## Your goal
From the entries below, count the lines with "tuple". Write only the count.

## Exercise input
= = = = = = =

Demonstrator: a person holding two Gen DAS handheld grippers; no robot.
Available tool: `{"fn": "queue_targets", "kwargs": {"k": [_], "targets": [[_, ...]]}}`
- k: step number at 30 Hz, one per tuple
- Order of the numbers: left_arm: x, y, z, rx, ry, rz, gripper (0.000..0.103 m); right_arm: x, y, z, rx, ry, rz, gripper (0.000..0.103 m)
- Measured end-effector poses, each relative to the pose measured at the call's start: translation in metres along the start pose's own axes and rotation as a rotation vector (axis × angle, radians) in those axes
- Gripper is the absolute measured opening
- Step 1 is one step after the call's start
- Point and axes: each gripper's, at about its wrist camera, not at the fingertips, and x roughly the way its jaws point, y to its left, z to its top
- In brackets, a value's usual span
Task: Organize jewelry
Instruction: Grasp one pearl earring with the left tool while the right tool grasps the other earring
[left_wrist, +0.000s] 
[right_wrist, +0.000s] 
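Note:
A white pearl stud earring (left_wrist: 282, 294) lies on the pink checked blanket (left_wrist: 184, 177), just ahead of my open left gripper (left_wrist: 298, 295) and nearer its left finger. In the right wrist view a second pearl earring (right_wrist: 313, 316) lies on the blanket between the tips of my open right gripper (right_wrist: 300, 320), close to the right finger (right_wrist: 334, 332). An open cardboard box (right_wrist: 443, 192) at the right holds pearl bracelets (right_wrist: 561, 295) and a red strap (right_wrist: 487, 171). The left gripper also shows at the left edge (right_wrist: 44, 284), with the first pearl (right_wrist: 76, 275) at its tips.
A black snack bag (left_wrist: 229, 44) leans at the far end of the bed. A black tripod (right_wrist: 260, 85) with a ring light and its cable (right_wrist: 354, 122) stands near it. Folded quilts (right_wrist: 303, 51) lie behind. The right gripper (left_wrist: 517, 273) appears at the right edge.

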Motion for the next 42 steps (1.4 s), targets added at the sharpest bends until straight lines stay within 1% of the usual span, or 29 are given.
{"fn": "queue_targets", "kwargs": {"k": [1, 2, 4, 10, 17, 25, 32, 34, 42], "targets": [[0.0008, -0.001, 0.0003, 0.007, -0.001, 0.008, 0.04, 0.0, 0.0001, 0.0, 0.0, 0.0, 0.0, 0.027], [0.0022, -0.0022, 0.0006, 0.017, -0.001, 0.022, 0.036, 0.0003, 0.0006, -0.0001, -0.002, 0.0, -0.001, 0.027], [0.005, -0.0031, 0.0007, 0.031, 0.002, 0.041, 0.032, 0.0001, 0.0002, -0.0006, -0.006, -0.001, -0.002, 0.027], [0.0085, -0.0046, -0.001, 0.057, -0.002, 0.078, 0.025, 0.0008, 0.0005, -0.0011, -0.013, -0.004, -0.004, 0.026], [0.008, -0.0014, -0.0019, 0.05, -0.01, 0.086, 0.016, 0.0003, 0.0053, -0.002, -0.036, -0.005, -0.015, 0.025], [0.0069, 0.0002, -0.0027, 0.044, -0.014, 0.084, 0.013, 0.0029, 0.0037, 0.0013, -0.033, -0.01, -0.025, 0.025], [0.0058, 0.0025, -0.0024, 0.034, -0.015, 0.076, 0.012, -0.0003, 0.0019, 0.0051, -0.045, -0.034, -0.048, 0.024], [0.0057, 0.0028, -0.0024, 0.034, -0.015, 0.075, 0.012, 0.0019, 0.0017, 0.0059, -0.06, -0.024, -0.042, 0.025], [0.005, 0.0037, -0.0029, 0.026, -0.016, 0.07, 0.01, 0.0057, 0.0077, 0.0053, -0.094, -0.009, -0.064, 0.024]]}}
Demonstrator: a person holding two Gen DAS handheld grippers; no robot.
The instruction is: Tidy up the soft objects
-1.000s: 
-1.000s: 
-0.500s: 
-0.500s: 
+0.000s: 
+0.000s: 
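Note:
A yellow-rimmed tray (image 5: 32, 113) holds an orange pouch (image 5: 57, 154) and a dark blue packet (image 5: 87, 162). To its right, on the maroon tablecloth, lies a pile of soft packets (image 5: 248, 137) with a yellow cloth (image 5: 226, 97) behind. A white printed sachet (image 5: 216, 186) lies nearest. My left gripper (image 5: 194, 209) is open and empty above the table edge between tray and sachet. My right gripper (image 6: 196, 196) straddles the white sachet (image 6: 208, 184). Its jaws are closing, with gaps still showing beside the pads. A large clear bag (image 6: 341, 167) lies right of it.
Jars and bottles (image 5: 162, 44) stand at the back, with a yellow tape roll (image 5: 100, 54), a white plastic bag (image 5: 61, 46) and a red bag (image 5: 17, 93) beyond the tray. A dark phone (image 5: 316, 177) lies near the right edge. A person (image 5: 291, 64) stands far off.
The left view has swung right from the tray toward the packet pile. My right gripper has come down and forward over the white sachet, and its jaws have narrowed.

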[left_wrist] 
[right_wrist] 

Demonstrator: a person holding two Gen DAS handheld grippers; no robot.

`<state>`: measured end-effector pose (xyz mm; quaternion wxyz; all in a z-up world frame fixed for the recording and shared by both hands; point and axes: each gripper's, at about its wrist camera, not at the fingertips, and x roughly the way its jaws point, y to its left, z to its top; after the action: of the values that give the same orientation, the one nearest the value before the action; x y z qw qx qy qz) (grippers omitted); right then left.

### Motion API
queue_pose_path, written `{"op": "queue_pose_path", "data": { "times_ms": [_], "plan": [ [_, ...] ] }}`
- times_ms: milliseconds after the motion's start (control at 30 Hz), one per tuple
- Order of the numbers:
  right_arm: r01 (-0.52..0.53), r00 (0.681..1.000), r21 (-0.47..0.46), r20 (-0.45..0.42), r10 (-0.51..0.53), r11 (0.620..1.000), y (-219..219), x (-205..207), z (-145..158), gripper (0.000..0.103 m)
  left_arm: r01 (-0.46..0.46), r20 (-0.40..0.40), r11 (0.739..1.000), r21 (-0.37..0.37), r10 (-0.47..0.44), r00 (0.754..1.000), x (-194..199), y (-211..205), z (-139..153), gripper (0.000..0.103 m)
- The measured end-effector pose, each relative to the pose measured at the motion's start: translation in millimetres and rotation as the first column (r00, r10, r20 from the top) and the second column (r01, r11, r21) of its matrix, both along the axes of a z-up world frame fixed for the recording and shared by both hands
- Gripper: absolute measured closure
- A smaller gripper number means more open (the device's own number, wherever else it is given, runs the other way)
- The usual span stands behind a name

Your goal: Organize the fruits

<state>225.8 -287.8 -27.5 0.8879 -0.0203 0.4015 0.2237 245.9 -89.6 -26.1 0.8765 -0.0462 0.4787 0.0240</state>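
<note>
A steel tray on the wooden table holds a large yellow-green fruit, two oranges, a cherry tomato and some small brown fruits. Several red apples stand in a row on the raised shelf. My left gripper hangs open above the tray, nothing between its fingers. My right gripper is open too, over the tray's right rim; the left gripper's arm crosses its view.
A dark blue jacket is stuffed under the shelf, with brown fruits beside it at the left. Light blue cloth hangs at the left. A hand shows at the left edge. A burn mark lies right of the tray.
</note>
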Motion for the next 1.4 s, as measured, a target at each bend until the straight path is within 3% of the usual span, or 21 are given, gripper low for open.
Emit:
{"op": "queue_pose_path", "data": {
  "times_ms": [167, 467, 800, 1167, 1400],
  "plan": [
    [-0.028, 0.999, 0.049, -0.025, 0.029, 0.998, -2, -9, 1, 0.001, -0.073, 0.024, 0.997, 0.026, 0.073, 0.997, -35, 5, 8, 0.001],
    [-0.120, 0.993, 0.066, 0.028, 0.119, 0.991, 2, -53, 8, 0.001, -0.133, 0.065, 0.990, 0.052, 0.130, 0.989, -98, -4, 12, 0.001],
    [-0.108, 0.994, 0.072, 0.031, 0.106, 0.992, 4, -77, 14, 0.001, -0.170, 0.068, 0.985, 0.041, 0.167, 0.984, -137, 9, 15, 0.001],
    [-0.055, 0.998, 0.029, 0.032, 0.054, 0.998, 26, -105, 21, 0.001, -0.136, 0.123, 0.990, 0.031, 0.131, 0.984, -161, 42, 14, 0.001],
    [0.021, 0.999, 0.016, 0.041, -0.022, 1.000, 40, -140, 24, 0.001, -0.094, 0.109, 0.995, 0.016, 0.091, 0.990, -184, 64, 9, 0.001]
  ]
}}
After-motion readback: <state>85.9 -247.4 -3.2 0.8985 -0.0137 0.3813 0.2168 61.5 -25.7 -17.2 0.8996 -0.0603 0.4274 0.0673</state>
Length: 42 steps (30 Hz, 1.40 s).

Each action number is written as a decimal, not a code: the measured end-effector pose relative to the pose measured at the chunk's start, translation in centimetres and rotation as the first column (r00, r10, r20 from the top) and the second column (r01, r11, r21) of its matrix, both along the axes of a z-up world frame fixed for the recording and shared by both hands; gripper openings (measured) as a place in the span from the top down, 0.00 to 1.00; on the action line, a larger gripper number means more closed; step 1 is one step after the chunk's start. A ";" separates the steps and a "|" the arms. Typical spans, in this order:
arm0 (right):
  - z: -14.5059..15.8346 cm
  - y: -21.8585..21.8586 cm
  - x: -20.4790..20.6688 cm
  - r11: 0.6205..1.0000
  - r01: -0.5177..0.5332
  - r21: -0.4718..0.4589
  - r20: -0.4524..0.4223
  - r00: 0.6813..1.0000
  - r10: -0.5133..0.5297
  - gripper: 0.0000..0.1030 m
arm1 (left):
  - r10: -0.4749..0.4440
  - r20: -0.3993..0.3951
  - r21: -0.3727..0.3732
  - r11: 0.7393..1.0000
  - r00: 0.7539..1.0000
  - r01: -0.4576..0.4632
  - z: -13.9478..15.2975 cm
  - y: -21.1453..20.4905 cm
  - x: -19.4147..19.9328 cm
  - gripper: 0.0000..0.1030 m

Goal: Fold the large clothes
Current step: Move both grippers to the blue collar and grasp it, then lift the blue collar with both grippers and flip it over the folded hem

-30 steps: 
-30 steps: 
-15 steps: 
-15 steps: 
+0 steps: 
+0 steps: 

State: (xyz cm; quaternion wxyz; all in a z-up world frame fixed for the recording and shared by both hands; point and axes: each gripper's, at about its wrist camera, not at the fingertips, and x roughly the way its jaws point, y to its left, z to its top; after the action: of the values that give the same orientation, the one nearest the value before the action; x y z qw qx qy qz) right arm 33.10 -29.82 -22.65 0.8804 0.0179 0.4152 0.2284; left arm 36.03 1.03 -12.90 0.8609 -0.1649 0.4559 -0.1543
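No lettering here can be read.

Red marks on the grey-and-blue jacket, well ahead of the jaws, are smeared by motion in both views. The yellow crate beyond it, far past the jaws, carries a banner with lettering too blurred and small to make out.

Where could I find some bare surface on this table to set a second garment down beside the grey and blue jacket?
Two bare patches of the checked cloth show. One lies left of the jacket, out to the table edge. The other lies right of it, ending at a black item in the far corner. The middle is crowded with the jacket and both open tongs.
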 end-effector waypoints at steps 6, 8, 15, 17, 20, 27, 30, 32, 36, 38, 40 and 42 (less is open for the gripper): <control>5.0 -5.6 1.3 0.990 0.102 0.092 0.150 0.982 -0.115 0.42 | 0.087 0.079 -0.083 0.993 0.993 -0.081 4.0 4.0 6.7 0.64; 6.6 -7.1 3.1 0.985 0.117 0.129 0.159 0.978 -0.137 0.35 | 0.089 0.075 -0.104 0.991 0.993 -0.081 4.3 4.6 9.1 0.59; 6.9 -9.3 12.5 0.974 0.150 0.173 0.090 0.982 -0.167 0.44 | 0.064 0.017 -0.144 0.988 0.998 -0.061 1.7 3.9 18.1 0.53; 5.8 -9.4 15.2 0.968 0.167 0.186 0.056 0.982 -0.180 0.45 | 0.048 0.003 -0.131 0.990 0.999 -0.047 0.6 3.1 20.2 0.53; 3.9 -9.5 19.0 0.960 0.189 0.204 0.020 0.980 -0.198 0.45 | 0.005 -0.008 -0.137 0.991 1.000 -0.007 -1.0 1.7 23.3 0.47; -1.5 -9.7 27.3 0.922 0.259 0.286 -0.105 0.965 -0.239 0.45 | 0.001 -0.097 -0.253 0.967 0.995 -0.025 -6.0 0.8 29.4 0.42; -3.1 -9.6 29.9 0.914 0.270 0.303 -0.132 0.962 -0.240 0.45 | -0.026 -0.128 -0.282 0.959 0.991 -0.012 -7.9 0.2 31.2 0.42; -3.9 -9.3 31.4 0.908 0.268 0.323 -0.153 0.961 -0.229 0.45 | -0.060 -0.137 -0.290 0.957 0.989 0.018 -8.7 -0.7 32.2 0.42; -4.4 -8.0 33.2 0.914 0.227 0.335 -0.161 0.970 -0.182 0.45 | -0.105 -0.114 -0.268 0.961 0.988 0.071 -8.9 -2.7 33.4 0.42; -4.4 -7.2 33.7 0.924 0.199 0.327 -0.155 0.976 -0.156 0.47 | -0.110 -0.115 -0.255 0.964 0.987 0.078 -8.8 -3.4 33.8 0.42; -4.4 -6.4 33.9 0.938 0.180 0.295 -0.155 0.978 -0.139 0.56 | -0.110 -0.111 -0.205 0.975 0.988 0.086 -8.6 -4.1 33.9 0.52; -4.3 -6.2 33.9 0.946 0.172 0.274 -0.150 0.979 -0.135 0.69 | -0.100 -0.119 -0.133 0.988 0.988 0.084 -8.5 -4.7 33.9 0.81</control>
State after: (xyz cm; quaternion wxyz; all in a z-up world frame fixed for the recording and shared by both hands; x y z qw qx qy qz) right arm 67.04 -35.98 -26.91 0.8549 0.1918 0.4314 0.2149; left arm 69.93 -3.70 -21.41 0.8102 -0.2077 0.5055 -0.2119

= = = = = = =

## Answer below
2